## Task requirements
Please report how many lines in the following material hold the string "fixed", giving only the number.

══════════════════════════════

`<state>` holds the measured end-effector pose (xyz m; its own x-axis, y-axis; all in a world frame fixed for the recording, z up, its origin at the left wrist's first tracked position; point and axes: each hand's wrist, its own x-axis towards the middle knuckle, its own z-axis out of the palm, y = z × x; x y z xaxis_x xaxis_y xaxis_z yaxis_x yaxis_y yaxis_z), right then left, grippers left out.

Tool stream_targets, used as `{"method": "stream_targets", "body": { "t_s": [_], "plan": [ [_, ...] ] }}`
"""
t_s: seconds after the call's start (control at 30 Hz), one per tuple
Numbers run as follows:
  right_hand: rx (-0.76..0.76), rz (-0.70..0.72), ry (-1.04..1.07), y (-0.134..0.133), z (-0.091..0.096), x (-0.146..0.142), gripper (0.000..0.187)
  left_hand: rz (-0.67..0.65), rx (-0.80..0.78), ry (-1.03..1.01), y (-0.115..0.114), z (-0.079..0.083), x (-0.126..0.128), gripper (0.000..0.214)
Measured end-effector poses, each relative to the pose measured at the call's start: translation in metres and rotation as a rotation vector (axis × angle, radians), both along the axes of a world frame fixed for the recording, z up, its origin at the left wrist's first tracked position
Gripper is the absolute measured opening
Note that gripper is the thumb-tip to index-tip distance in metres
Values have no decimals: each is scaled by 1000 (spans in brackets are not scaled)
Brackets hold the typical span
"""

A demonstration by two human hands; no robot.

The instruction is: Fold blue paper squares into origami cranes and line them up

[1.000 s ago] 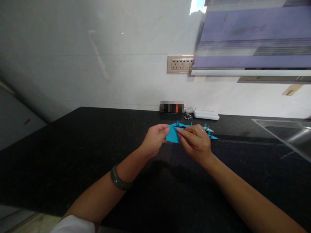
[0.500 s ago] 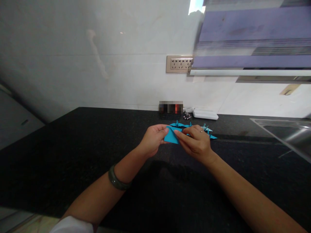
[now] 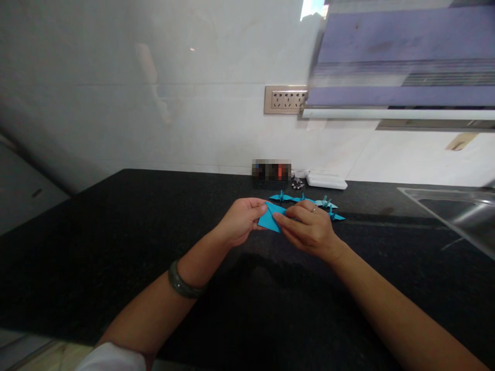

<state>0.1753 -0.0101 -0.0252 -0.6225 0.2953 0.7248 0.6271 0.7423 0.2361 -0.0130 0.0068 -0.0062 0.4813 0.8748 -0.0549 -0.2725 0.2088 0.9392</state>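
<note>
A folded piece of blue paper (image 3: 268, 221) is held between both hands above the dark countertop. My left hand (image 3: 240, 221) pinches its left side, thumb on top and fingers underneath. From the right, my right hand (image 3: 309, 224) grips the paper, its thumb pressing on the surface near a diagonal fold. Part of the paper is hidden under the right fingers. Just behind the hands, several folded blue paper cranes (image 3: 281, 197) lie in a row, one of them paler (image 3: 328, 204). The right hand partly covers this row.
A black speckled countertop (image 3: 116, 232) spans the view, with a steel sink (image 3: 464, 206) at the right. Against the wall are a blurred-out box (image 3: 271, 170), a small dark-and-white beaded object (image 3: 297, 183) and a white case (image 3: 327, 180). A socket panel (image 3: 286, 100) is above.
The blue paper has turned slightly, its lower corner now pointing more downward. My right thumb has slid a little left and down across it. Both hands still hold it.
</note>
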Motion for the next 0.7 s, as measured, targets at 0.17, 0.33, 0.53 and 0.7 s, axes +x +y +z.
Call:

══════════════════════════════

## Answer space
2